In this reflection, I use R. T. France. The Gospel of Matthew. William B. Eerdmans Publishing Company, 2007. On the Commandments, see my book For Us and For Our Salvation (p. 51 and 52) All biblical quotations are from The New American Bible, Revised Edition (NABre).

            The first Christians were Jewish and considered Jesus as an extension of the law and prophets. St. Paul occasioned a dispute when he welcomed Gentiles: Must a Gentile Christian adhere to the Law of Moses? Matthew wrote for a Jewish-Christian community. Their ancestors’ faith seemed under attack. Matthew’s contribution quoted Jesus: “Do not think I have come to abolish the law or the prophets. I have come not to abolish but to fulfill” (5:15). The Sermon on the Mount asserts the law’s fulfillment. Many have referred to this section as antitheses, which might suggest opposition to the law. Jesus quotes the law and then says, “But I say to you.” Other scholars note that Jesus intensifies the law, which might communicate the law’s inadequacy. The law says, “You shall not kill;” Jesus says, “Whoever is angry. . . is liable to judgement.” Matthew prefers fulfills to both.

           A meditation on freedom may advance the meaning of fulfillment. For many of us, freedom is the lack of coercion, including law. The biblical wisdom is different. When Moses presents the Commandments, he quotes God to introduce them: “I am the Lord your God, who brought you out of the land of Egypt, out of the house of slavery” (Exodus 20:2). The Commandments establish of a free people. To live in freedom, a people must share norms and values. Try reading the Commandments as such norms (Exodus 20:1-17). The first Commandments are about God. Interpreting them through the introduction, they limit powerful people from using God to dominate others. Read them from the perspective of a people freed from hard labor meant to idolize Pharaoh (Exodus 20:3-7). How they must have felt when God commanded them never to bow down to an idol, or that no one could use God’s name to force them to work, or that one day a week required total rest.

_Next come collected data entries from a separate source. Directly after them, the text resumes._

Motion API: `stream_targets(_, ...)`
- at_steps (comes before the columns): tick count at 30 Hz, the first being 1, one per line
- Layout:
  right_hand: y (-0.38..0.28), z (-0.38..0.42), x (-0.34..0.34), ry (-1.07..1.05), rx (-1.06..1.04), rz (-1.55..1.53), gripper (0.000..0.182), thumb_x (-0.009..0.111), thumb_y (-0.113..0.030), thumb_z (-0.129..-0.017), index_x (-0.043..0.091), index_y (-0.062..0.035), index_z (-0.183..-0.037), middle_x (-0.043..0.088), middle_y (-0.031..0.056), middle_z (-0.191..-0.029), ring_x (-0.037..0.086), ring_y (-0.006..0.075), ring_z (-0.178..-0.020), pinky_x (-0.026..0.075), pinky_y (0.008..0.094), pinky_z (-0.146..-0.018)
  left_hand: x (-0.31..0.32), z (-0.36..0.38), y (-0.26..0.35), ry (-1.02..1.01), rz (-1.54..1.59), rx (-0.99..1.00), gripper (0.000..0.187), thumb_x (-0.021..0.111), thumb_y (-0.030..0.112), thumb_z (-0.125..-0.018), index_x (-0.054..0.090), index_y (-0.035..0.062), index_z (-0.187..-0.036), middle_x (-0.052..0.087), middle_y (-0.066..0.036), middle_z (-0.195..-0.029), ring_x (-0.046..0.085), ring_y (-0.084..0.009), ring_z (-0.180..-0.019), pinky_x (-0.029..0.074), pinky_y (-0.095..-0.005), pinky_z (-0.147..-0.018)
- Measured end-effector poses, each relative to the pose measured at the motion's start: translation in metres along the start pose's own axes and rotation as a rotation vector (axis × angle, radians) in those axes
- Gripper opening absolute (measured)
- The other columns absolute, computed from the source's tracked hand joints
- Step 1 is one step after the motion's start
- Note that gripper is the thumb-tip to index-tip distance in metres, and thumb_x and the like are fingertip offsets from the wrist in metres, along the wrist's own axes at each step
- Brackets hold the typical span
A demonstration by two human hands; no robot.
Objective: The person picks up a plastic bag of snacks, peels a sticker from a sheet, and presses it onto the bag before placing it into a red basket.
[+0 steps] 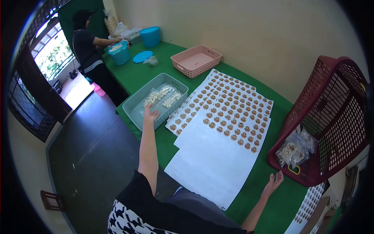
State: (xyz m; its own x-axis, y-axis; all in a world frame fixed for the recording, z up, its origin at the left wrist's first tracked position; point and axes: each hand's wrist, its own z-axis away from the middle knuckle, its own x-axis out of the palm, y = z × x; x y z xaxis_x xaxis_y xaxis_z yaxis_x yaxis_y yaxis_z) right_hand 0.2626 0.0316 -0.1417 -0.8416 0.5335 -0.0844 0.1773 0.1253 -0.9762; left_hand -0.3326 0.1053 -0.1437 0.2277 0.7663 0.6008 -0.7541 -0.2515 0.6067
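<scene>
My left hand [150,113] reaches over the near rim of a pale green plastic basket [135,100], fingers apart. Its fingertips are right at a clear plastic bag [152,98] of whitish finger-shaped snack pieces; a second such bag [171,100] lies beside it in the basket. My right hand [274,183] is on the right, fingers spread and nothing in them, close to the lower edge of a maroon laundry basket [327,111] lying tipped on its side. Inside that basket are several filled clear bags [293,149] with round stickers on them.
Sheets of round brown stickers [230,113] are stacked on the green table [165,156]. Behind them stands a pink basket [196,60]. At the far end, a person [86,43] in dark clothes reaches over a blue tub [119,54] of snacks, near a blue lid [142,57] and blue bucket [150,38].
</scene>
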Motion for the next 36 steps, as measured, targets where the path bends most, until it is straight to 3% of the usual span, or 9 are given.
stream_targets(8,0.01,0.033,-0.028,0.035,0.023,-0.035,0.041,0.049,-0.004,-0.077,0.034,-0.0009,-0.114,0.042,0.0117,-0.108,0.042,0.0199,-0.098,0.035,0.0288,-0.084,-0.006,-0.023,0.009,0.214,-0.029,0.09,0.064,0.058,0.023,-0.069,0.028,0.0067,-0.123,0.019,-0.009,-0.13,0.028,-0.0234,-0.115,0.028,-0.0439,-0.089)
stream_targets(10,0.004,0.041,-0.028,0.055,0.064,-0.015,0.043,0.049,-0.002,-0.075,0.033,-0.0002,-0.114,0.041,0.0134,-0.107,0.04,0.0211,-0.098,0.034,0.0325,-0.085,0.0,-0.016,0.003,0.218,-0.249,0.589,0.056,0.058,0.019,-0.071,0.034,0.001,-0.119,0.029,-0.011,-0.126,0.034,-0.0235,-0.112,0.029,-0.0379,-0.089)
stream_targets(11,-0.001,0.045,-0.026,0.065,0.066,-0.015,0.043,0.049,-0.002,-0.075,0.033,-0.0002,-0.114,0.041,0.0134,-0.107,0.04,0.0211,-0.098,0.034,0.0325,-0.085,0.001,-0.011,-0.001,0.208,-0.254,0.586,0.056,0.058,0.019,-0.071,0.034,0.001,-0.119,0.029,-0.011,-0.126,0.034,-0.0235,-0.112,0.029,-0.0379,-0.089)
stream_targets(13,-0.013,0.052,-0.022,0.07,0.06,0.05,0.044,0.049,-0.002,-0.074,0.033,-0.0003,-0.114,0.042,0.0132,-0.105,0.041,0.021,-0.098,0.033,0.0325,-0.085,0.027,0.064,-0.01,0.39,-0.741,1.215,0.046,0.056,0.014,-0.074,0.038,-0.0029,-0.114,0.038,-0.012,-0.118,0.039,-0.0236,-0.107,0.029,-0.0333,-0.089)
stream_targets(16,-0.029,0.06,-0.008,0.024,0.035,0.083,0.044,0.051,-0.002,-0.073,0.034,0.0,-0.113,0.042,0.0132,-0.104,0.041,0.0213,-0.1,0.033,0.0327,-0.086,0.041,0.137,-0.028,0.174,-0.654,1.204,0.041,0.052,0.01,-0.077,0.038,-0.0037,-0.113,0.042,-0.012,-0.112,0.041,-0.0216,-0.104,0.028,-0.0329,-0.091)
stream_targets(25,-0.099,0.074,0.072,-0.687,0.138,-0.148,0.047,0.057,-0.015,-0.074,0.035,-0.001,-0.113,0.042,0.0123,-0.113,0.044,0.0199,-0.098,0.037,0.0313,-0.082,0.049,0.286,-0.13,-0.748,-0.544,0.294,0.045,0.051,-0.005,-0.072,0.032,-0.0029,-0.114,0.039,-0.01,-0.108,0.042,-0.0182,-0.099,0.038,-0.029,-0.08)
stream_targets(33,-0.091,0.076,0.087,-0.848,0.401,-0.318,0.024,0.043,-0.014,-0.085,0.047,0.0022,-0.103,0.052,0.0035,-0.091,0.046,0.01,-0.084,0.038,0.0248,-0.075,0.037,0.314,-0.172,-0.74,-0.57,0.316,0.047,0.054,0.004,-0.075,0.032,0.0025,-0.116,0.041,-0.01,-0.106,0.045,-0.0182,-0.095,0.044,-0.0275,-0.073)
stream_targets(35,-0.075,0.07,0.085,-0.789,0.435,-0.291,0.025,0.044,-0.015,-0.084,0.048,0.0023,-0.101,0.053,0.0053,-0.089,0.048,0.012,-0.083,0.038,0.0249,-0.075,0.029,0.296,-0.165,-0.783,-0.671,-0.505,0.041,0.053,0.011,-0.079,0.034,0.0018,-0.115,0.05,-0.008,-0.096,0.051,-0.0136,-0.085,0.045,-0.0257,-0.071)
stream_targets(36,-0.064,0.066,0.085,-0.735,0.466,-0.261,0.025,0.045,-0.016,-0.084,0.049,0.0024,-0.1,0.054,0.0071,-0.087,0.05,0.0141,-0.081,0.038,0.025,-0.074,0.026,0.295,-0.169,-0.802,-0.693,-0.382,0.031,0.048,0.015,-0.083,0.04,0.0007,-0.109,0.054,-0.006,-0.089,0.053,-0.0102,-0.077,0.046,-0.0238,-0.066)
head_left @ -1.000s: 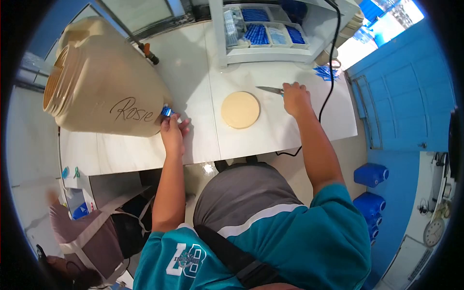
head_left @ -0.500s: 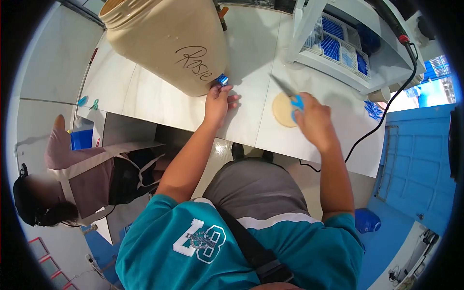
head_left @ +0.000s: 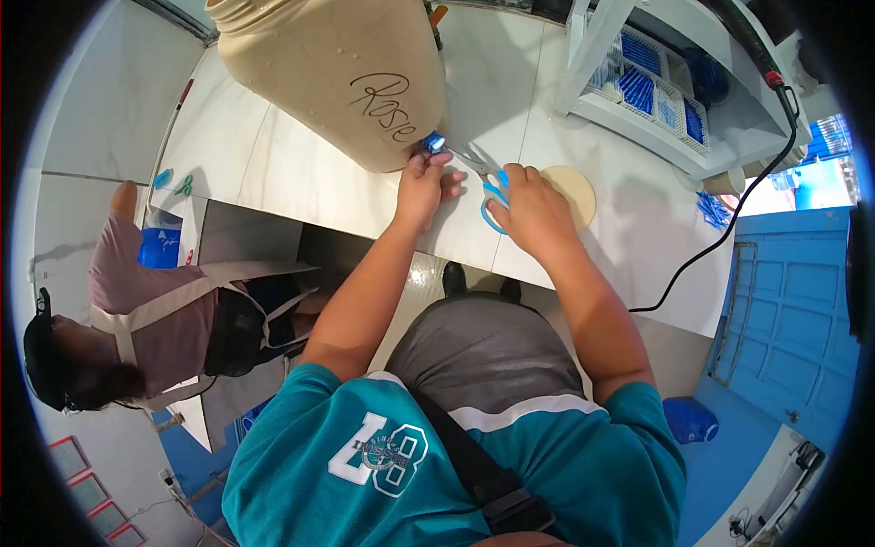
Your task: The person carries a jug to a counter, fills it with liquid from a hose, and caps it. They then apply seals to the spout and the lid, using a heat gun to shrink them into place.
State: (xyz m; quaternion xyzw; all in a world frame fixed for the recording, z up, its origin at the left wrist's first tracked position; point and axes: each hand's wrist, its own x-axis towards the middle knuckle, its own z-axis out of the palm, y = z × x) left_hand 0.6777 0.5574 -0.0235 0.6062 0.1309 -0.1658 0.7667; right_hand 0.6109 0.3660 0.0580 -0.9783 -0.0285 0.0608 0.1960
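Note:
My left hand (head_left: 421,193) is closed in a pinch on a small shiny blue piece (head_left: 433,142), close against the lower end of a large beige jug (head_left: 328,87) marked "Rosie". What the piece is cannot be made out. In my right hand (head_left: 540,211) is a pair of scissors (head_left: 492,193) with light-blue handles, my fingers in and around the loops. The blades point left and reach to the blue piece; whether they touch it is not clear. A round pale disc (head_left: 576,196) lies flat on the table, partly beneath my right hand.
A white cabinet (head_left: 592,68) at the back right holds baskets of blue packets (head_left: 636,88). A black cord (head_left: 700,255) crosses the table's right side near loose blue sticks (head_left: 713,210). Another person (head_left: 164,324) is at the left, near green scissors (head_left: 184,185).
My right hand has carried the scissors left from over the disc to the blue piece, uncovering more of the disc. My left hand keeps its pinch beside the jug.

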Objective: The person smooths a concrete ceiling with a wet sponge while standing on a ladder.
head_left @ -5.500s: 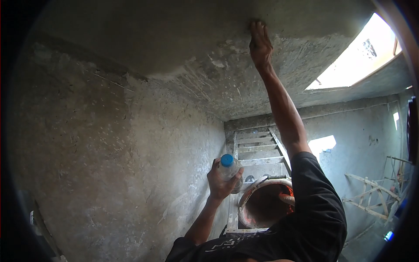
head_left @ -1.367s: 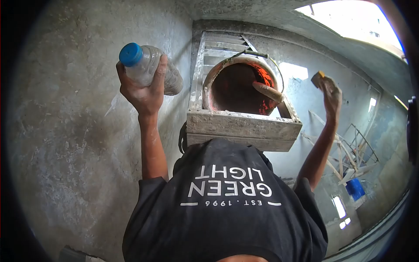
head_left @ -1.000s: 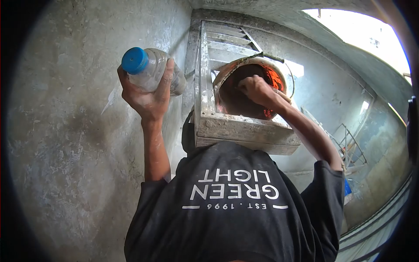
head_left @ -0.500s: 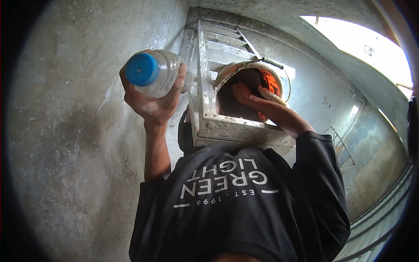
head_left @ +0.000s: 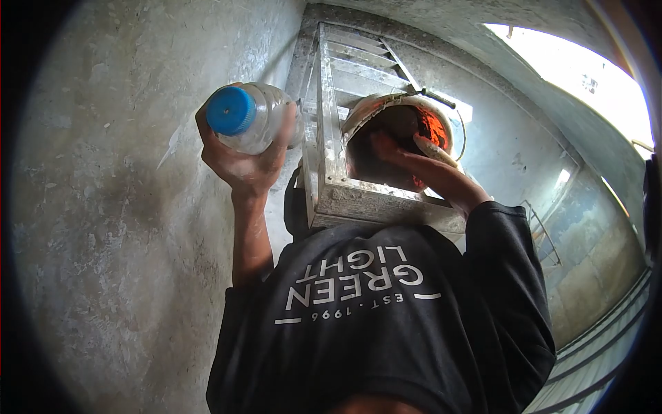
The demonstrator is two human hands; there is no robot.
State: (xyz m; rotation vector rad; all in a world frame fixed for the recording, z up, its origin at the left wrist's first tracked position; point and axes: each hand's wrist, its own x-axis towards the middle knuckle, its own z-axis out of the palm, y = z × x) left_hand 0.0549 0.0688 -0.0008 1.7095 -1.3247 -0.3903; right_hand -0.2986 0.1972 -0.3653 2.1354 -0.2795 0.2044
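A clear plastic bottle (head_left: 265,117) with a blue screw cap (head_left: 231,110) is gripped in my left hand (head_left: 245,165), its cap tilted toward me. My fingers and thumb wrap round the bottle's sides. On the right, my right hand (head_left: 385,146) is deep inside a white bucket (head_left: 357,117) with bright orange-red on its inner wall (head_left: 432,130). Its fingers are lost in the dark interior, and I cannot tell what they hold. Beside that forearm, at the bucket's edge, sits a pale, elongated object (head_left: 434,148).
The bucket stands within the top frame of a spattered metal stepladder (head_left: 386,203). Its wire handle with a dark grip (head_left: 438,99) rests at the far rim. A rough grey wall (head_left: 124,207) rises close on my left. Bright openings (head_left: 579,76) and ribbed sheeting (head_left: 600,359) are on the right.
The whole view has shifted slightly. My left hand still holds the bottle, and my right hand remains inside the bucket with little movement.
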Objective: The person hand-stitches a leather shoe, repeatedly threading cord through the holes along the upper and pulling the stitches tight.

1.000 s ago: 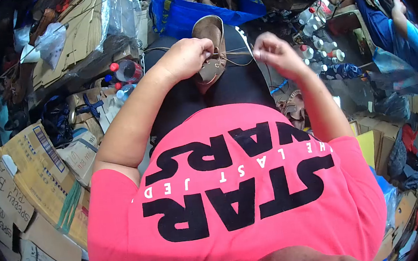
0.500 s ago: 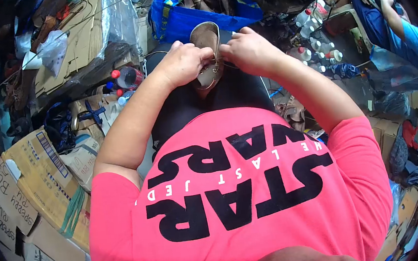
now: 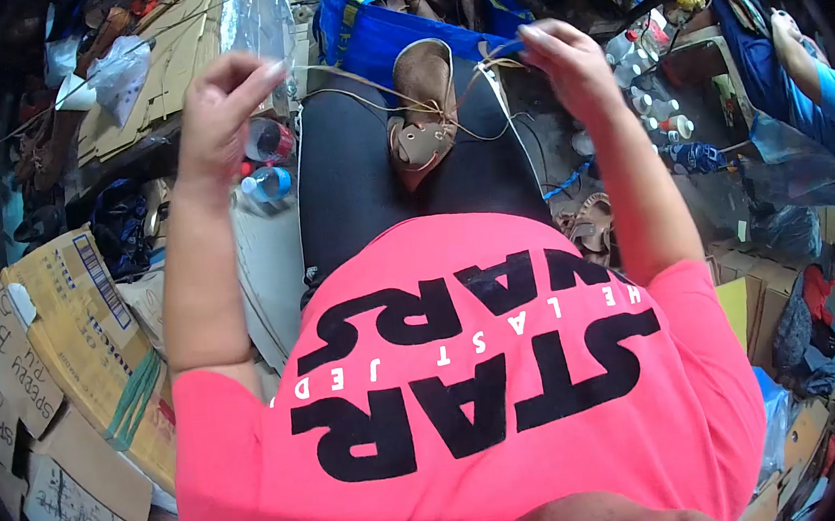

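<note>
A brown shoe (image 3: 423,137) rests between my thighs, with a thin tan lace (image 3: 360,78) running out from it to both sides. My left hand (image 3: 234,107) is raised left of the shoe, its fingers pinched on one end of the lace. On the other side, my right hand (image 3: 564,56) pinches the other end, where the lace makes a small loop beside the fingertips. Neither hand touches the shoe.
A blue bag (image 3: 366,39) with brown shoes inside stands beyond my knees. Plastic bottles (image 3: 267,183) lie at both sides. Marked cardboard (image 3: 82,323) is at the left. Another person's arm (image 3: 801,63) shows at the far right.
My hands have moved apart from the shoe, one to each side, drawing the lace outward. The shoe now shows more fully.
</note>
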`<state>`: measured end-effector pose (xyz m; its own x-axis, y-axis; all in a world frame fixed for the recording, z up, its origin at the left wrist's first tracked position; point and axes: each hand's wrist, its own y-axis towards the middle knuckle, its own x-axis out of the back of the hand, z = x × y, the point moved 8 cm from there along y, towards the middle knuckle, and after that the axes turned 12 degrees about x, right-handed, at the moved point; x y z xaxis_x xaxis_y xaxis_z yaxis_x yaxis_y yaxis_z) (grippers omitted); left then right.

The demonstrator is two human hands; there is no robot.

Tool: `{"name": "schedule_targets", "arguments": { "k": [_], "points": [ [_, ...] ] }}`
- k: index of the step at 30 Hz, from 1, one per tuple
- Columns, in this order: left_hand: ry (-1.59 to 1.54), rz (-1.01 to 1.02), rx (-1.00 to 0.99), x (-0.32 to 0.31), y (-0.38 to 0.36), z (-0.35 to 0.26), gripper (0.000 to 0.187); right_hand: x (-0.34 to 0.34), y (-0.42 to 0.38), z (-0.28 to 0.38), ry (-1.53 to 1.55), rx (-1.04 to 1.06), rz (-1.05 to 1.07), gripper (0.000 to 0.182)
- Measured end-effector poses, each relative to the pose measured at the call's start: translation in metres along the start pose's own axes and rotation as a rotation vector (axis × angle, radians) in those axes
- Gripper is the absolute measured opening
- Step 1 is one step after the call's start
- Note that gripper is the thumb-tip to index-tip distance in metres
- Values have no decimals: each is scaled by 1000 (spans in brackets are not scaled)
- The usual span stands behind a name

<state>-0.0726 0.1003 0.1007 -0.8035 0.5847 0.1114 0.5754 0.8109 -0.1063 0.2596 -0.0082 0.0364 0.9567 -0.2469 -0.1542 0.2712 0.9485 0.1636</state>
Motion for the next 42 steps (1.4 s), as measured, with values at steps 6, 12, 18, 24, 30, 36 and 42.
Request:
{"name": "schedule_targets", "arguments": {
  "k": [6,12,18,24,30,36,42],
  "points": [
    [-547,809,153,-157,-33,-43,25,-122,-25,31,423,-76,366,26],
    [1187,-106,8,13,-42,-12,16,6,-80,4,-931,-39,498,29],
    [1511,-1154,232,348,-185,-138,31,390,-232,22,-1673,-768,-105,41],
    [895,-564,180,81,-64,-32,42,232,-169,-31,-1193,-796,34,51],
    [541,143,140,-99,-12,67,36,9,-91,-43,-666,64,271,33],
    [260,-269,517,43,-42,66,22,58,-87,-36,-983,-2,256,18],
    [877,-566,352,134,-63,78,32,197,-124,-77,-1045,-406,92,39]
  ]
}}
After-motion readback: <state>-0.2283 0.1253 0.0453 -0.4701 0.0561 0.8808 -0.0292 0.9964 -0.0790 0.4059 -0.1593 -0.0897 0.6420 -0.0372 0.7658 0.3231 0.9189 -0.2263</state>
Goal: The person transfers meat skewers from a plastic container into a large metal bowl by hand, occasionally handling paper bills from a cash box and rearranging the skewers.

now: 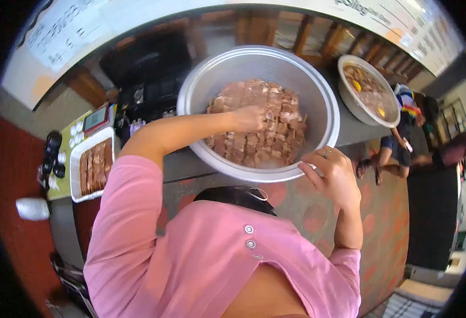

Matthew’s fulfillment of the law may be in the same vein as Paul’s proclamation: “For freedom, Christ has set us free” (Galatians 5:1). Christ’s freedom is not only freedom from coercion; it is freedom to aspire. Jesus teaches a new type of humanity; the new humanity enjoys aspirational freedom.

           R. T. France offers four aspects of Matthew’s fulfillment (p. 197). The first two insights have us searching for general principles to guide our behavior. Treating each person as a child of God, never using a person as an object, recognizing the dignity of others, valuing the agency of others: these are among those guiding principles. France’s next two features help us appreciate aspirational freedom. Jesus teaches a demanding, positive goal of following the will of God. Jesus would have us aspire to the open-ended ideal of “being perfect as your heavenly Father is perfect” (5:48). What if we saw freedom as a divine vocation to become our best among other people aspiring to their best?